### Information provided
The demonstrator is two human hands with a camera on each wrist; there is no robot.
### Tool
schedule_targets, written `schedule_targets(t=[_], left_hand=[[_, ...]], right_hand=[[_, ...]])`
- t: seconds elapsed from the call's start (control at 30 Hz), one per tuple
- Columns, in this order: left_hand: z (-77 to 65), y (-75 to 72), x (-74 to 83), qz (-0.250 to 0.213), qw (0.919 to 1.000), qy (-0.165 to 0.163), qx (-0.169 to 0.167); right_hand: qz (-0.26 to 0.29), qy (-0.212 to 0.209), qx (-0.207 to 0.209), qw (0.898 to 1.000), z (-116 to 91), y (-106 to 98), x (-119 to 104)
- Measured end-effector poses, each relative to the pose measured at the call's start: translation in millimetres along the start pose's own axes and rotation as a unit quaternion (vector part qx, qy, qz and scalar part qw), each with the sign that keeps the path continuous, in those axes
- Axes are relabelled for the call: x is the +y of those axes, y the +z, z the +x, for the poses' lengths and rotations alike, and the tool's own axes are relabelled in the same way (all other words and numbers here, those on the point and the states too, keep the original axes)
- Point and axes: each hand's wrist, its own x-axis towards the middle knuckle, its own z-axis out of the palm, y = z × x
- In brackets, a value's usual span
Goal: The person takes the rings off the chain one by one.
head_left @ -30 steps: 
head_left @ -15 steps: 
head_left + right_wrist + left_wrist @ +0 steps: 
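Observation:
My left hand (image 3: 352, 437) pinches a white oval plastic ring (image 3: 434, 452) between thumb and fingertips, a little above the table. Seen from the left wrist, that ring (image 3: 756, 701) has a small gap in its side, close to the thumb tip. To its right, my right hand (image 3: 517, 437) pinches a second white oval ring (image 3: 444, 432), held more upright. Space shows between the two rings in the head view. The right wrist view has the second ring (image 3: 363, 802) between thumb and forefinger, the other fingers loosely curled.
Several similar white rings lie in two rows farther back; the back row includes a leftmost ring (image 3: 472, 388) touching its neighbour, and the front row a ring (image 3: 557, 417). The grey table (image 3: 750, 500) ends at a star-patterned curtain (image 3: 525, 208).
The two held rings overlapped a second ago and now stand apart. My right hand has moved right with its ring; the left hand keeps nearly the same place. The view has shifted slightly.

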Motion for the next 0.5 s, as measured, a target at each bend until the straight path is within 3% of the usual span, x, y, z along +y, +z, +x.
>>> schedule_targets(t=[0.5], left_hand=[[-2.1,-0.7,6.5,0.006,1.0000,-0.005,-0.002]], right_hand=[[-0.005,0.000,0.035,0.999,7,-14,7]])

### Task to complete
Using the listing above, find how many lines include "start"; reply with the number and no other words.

### Finished exercise
2